─── Collected material

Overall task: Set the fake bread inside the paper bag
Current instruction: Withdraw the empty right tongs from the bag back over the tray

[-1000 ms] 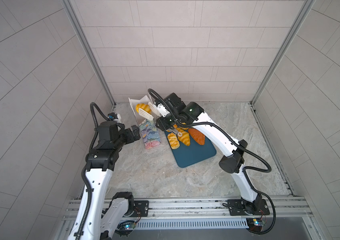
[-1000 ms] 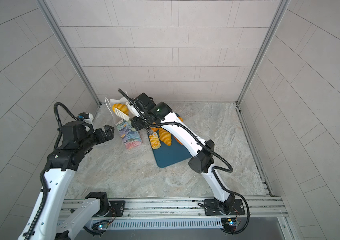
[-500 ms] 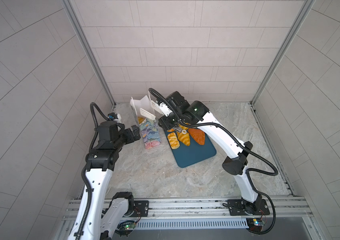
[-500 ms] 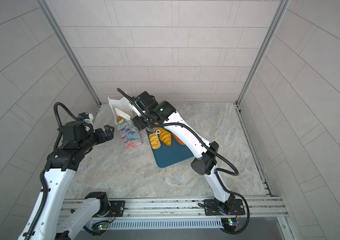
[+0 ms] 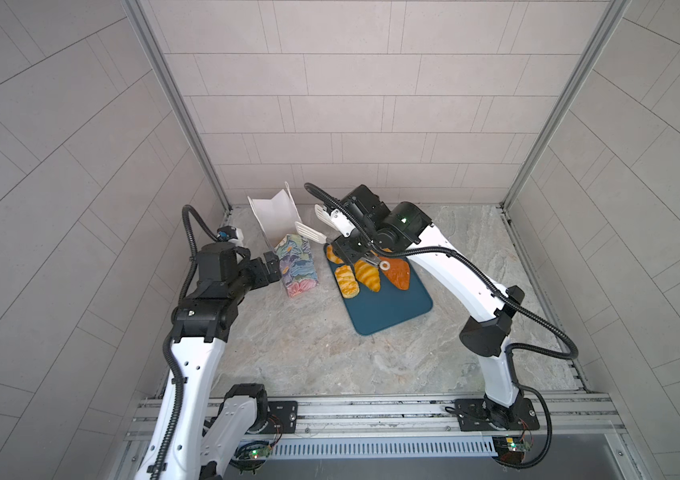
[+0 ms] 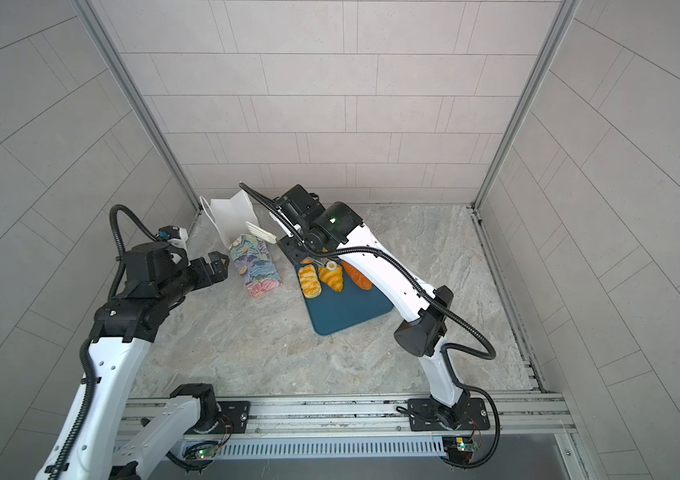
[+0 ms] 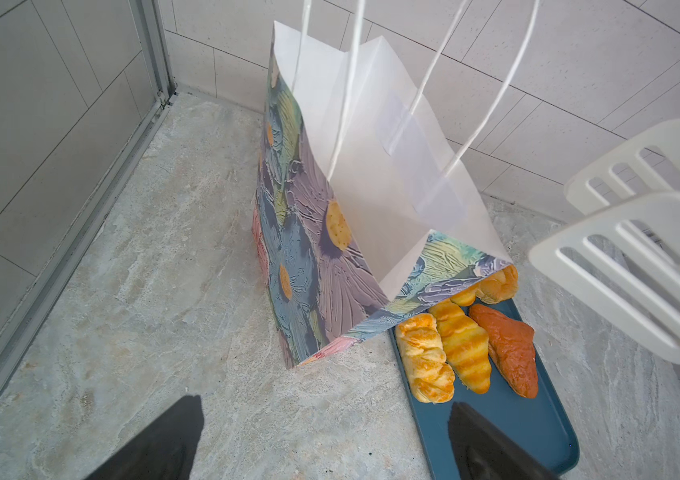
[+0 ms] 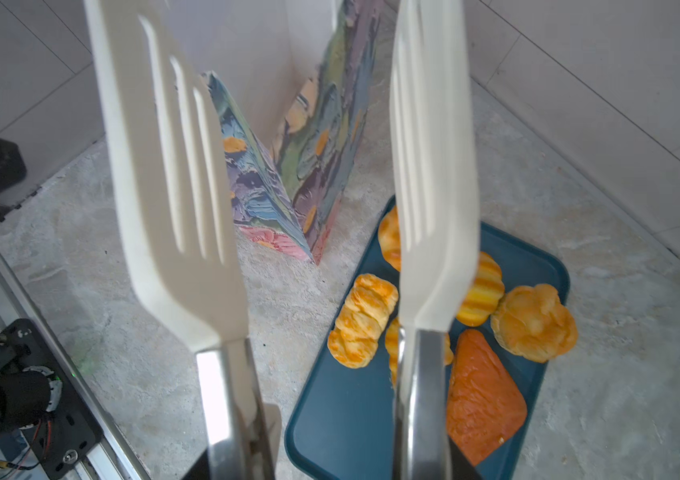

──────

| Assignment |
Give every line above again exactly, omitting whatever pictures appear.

| Reply |
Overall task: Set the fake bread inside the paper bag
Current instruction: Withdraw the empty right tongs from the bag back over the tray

[-1000 ms] 
[-1000 ms] 
[-500 ms] 
[-500 ms] 
[+0 ms] 
[+0 ms] 
[+0 ms] 
[+0 ms] 

This exercise has been fully answered.